→ **ASSIGNED TASK**
Going line by line through the entries below, note each one with "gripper", then report how many there are and nothing else.

Records from a data source:
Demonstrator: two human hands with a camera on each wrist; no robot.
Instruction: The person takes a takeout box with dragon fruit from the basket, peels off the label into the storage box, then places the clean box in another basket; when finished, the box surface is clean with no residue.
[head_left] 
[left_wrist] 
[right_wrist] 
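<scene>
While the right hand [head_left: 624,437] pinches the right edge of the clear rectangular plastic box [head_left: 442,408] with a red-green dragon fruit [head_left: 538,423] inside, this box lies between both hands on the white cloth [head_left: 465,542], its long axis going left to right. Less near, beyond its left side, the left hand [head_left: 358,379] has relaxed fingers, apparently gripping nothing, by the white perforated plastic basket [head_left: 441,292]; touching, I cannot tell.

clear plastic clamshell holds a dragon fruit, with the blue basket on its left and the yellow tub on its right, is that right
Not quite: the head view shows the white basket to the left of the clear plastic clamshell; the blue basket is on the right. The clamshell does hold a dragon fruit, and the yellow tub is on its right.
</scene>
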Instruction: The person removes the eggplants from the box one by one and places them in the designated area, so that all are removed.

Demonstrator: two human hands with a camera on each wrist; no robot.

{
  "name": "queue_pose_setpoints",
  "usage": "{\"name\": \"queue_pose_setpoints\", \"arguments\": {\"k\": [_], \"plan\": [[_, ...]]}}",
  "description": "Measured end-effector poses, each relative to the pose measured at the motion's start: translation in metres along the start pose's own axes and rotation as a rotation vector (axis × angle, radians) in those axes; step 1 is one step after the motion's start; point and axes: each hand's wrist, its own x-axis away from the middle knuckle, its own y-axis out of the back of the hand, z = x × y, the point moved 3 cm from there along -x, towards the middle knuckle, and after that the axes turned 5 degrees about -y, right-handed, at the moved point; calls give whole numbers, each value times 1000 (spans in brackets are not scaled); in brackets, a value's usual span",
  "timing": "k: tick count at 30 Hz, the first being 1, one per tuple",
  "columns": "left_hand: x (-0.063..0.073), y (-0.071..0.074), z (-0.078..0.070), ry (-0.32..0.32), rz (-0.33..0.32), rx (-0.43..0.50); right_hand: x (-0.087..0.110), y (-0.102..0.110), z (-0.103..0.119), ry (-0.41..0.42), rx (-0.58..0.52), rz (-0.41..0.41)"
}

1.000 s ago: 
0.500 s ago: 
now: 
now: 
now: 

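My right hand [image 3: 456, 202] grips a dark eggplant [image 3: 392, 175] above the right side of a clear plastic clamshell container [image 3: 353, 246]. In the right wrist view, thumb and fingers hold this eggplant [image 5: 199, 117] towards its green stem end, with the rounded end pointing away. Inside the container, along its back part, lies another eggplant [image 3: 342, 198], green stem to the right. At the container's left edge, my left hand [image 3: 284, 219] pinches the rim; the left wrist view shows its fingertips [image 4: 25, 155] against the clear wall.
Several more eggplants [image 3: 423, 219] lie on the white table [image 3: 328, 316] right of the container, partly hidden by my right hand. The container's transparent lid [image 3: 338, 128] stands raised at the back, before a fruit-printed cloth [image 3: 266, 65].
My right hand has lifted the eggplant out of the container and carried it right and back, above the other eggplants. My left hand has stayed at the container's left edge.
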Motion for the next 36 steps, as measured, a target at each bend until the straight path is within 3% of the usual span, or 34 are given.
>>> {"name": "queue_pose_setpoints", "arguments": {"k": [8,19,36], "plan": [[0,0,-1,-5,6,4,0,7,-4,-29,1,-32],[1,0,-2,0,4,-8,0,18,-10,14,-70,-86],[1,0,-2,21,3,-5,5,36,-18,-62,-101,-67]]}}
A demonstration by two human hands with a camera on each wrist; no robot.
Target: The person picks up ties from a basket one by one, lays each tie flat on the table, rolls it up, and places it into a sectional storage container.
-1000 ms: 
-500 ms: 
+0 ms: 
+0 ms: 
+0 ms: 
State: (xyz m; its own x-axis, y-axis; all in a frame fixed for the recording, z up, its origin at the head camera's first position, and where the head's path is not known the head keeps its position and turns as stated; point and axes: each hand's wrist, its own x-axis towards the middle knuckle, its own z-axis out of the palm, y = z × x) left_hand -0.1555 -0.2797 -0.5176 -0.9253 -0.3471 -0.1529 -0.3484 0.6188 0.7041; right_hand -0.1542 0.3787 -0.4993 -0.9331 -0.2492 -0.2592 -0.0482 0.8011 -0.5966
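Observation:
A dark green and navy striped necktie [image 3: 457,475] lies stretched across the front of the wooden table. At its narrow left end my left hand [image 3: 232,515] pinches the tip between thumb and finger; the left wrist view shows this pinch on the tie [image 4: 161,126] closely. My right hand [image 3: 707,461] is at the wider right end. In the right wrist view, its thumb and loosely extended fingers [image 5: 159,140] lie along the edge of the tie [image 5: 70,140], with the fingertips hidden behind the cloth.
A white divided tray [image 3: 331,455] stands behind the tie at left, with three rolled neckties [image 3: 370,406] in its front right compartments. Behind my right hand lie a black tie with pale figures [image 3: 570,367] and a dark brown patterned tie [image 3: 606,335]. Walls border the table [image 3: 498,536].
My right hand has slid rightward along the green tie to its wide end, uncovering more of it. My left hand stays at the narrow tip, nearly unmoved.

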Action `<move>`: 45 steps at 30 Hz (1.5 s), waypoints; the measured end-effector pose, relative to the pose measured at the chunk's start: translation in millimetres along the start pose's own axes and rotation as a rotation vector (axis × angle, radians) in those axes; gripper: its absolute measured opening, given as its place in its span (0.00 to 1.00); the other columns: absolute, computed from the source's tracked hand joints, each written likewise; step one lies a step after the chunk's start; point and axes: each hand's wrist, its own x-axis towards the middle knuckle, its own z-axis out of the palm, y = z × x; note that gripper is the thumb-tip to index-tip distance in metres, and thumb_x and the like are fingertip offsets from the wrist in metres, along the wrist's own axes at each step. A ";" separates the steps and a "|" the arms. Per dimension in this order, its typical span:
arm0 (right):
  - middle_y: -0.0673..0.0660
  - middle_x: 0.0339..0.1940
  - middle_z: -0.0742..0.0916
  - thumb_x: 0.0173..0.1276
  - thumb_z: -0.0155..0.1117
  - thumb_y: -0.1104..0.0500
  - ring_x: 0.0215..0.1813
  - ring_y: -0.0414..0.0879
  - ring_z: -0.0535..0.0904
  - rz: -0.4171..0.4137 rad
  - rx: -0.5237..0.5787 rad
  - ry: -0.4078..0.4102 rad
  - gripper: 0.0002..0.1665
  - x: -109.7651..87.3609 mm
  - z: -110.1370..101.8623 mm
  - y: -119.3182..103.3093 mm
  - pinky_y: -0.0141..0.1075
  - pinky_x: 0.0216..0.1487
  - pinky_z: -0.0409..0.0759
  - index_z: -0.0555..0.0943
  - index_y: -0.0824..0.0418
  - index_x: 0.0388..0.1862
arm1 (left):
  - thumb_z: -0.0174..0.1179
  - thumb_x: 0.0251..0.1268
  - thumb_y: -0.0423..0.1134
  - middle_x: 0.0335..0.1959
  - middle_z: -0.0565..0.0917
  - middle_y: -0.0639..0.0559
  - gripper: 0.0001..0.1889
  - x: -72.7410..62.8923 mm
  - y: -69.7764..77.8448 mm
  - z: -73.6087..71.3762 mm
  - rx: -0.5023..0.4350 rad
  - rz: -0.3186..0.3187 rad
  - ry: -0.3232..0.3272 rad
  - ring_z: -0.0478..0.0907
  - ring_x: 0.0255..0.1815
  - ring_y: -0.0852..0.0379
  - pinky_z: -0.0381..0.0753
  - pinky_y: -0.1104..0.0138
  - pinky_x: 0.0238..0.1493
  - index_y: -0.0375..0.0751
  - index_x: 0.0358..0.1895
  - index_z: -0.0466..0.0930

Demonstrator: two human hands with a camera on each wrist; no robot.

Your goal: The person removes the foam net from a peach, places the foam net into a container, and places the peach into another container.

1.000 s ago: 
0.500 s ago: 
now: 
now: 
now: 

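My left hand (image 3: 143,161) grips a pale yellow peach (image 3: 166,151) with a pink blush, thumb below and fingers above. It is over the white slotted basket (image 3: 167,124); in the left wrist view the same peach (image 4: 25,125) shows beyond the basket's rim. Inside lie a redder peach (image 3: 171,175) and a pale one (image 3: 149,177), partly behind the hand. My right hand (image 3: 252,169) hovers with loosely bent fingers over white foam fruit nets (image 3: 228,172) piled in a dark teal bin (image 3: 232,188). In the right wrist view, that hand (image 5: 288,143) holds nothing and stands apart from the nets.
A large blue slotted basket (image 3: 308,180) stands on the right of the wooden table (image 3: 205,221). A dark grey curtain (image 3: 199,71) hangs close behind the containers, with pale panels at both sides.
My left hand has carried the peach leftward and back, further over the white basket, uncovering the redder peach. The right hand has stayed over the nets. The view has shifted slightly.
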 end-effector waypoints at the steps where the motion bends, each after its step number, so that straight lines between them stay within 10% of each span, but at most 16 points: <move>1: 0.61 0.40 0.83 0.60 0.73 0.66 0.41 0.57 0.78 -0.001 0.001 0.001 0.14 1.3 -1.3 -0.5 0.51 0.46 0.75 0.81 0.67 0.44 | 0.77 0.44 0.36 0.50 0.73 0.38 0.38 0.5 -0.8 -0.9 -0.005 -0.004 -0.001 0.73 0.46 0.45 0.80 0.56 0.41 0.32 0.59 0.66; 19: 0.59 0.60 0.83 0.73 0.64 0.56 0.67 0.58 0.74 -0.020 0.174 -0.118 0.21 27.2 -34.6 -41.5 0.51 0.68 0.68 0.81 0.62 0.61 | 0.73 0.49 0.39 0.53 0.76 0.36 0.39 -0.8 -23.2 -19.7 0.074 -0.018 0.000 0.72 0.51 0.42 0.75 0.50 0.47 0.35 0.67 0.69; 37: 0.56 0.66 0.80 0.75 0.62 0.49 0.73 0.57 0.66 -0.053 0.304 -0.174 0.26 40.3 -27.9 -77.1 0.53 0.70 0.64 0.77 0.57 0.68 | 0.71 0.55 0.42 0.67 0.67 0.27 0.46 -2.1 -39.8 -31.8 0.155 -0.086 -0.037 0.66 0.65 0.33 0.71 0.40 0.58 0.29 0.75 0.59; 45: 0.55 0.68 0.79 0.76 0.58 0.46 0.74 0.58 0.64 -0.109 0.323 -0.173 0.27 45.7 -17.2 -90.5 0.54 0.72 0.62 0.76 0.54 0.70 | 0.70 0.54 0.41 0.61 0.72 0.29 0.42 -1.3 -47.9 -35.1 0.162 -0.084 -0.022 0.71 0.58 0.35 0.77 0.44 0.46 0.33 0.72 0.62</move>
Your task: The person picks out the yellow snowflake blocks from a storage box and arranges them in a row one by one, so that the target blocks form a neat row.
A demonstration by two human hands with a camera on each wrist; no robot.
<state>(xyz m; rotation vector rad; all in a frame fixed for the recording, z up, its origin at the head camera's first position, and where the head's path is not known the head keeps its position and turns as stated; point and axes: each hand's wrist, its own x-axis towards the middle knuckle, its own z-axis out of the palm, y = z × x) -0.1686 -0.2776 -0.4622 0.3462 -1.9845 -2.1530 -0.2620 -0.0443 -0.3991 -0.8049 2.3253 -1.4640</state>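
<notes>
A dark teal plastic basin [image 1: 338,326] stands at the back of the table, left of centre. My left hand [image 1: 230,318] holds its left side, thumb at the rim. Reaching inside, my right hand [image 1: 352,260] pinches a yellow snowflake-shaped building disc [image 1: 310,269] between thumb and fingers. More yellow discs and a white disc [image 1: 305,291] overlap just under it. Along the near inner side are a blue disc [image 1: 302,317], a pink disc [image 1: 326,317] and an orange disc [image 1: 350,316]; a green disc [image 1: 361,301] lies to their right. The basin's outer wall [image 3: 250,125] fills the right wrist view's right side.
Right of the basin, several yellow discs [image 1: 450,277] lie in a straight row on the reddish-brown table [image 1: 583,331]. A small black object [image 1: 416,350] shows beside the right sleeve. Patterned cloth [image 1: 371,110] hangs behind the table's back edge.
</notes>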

→ **RESPONSE TO THE EXERCISE**
3